Em fevereiro, março deveremos estar a falar de números muito semelhantes aos que tivemos em 2019, ou mesmo iguais. E creio que o mercado terá numa dinâmica de crescimento. Houve muita retração do consumo, e portanto a retoma será para crescer em relação a 2019. A realidade não será igual para todos os centros comerciais. Os shoppings residenciais vão recuperar mais depressa do que aqueles em zonas de escritórios. Estas não voltam a estar tão ocupadas como estavam antes.

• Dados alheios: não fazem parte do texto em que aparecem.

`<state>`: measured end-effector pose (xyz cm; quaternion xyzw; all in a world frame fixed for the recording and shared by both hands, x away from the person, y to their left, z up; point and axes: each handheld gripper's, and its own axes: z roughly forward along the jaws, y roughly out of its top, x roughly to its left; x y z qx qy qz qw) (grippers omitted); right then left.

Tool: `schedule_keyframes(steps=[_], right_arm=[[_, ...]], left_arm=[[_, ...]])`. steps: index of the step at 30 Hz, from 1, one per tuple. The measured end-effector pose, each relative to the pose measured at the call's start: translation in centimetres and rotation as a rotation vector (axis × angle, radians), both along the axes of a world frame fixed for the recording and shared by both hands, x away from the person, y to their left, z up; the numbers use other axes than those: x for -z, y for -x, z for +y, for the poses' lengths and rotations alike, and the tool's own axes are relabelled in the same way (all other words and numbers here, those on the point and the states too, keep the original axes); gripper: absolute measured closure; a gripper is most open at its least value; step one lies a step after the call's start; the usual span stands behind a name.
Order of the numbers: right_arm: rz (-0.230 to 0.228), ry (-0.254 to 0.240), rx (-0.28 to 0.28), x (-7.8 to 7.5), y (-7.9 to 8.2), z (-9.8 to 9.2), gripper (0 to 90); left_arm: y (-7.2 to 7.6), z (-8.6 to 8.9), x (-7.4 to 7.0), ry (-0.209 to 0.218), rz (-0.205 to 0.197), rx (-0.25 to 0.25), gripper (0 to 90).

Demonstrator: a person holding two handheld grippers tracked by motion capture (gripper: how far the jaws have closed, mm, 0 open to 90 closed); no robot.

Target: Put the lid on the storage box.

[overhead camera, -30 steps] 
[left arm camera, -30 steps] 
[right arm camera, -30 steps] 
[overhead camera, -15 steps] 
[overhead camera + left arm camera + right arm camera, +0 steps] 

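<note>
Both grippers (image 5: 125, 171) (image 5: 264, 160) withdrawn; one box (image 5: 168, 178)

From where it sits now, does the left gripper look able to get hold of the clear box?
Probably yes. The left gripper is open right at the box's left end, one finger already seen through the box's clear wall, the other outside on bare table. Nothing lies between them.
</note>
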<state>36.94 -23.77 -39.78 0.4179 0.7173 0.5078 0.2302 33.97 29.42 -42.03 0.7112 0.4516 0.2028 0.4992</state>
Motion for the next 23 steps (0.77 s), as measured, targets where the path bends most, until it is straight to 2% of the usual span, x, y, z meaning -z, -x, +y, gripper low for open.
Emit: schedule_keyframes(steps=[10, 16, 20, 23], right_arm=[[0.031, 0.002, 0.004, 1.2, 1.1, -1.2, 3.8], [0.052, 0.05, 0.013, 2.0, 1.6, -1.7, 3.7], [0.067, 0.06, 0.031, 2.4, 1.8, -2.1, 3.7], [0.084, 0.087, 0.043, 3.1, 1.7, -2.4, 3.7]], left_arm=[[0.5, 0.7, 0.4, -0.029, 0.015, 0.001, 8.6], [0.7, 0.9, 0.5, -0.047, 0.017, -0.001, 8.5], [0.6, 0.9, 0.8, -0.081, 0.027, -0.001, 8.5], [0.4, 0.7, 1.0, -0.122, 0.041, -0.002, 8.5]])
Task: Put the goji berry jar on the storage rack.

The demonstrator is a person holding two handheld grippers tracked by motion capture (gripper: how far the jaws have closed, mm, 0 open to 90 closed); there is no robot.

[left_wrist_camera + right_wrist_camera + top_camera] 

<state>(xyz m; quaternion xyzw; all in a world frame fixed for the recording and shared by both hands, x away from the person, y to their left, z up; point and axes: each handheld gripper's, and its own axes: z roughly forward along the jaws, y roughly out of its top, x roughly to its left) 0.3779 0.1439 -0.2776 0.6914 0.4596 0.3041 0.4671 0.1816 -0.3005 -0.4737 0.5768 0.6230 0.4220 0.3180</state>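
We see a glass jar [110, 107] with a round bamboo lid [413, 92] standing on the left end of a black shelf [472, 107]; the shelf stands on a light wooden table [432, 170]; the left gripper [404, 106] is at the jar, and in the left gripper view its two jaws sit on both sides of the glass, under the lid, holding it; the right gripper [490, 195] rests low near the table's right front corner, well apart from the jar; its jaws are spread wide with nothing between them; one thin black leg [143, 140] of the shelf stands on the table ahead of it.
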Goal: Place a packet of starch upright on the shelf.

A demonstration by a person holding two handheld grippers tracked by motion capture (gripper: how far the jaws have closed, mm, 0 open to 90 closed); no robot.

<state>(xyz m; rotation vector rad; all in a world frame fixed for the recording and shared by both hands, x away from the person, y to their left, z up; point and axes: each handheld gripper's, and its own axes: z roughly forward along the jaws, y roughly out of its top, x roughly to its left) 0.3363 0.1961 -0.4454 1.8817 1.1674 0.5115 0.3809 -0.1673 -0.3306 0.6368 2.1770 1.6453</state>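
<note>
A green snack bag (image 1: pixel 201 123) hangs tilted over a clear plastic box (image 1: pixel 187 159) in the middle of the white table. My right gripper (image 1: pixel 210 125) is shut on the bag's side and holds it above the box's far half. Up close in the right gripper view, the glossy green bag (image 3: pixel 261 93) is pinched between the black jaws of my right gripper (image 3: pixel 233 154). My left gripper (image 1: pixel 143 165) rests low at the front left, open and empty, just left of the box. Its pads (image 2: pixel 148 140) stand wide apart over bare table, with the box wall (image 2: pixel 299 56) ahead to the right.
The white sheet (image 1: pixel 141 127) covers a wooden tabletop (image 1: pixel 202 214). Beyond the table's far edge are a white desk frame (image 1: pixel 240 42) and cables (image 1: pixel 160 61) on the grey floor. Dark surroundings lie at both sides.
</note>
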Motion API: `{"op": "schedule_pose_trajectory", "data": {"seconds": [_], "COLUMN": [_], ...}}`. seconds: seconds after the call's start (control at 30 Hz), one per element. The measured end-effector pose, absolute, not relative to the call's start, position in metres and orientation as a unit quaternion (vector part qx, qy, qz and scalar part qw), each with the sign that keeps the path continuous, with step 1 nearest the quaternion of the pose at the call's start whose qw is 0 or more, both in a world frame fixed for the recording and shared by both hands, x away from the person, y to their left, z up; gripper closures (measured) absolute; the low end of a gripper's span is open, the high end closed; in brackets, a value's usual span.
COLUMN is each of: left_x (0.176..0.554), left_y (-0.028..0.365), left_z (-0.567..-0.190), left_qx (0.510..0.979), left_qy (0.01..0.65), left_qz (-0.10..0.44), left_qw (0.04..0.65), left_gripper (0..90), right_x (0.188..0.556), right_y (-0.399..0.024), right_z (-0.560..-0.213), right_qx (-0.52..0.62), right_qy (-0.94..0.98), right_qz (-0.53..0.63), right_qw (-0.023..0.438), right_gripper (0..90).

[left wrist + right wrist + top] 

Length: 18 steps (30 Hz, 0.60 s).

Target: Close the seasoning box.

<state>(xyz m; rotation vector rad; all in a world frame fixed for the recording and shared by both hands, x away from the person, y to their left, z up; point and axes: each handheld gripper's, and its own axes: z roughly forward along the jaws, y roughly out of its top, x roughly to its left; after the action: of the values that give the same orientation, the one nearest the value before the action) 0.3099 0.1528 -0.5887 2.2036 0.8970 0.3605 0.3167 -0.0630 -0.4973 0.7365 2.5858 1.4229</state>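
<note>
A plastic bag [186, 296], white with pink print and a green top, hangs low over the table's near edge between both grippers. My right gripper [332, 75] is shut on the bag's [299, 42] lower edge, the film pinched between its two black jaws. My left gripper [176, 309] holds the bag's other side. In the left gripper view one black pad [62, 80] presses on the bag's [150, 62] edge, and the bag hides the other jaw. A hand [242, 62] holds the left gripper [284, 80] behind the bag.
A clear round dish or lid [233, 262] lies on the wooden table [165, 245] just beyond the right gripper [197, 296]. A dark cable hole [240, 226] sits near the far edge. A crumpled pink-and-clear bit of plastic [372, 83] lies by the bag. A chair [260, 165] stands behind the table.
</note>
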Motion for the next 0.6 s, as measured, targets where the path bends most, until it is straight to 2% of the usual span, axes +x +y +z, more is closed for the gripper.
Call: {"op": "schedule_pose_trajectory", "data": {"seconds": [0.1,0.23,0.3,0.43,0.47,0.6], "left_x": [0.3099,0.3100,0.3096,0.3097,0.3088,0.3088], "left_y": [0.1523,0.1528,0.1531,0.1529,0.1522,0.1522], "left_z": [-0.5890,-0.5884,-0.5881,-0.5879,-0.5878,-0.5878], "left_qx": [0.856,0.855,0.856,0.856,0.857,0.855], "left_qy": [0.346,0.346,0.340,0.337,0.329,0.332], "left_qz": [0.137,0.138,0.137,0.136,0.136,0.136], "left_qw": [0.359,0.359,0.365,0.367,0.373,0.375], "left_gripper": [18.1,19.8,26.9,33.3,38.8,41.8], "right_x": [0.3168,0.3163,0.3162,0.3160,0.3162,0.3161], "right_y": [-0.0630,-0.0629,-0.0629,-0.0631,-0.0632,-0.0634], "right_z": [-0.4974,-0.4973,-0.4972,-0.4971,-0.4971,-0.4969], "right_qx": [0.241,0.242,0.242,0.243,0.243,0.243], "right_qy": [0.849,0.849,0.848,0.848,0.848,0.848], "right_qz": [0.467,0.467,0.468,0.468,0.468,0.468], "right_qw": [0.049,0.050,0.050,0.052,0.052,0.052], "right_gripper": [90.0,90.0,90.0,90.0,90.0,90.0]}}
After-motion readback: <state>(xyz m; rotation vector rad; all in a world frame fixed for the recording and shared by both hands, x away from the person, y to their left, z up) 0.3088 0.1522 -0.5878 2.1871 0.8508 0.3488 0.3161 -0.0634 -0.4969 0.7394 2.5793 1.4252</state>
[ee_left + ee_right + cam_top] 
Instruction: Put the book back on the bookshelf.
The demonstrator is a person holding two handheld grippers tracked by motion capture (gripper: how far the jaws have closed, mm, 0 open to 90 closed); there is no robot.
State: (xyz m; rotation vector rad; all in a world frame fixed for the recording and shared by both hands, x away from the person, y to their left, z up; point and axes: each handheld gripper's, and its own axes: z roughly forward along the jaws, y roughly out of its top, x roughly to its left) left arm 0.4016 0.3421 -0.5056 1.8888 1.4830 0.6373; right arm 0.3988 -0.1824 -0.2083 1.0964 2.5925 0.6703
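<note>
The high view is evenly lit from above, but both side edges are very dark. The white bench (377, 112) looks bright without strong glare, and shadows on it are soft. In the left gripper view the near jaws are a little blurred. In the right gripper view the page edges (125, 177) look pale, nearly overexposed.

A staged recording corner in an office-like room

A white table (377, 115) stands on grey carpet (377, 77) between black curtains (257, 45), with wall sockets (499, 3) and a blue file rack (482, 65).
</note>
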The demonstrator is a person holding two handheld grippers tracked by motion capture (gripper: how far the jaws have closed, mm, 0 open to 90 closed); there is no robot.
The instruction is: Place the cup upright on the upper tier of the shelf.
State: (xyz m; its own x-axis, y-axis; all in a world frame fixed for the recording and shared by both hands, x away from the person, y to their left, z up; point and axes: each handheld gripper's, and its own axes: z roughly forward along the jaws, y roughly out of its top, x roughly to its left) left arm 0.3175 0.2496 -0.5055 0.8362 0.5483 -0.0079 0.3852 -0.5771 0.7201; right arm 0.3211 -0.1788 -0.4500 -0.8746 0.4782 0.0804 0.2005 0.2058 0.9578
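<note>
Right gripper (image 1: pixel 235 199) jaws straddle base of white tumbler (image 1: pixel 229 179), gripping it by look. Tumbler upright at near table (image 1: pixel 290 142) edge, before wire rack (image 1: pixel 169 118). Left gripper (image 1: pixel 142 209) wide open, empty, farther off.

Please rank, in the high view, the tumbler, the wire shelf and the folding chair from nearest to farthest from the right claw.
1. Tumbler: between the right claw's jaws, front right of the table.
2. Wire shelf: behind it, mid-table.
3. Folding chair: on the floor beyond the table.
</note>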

Que medidas pede a APCC ao novo governo?
Há duas questões importantes para nós, e eu tenho discutido isso com o governo. A primeira é a igualdade de oportunidades entre marketplaces nacionais e operadores digitais, portugueses e europeus, com os restantes operadores e isso está a ser resolvido, com a harmonização fiscal entre operadores, o livre acesso ao mercado digital. Isto quer dizer que se eu abrir uma loja online, isso não me serve de nada, porque na prática temos dois ou três gatekeepers a quem temos de pagar portagem para termos livre acesso ao mercado digital. Traduzindo: eu tenho de pagar à Google ou ao Facebook para existir, e isto, em bom português, é extorsão. Eu pago uma portagem para pagar a um senhor para conseguir aparecer numa coisa que devia ser natural e espontânea se o algoritmo à partida não fosse comercialmente tendencioso. Este igualar de oportunidades é absolutamente decisivo. Isto só é negociável ao nível macro, estamos a falar do governo, da Comissão Europeia, são negociações que já existem com gigantes multinacionais, e que têm que ser vencidas, ponto. Eu tenho de conseguir abrir um negócio e não ter que pagar portagem para aceder ao meu mercado, e pagar portagem a uma entidade privada, ainda para mais. Bem sei que a autoestrada é dele, mas não é toda.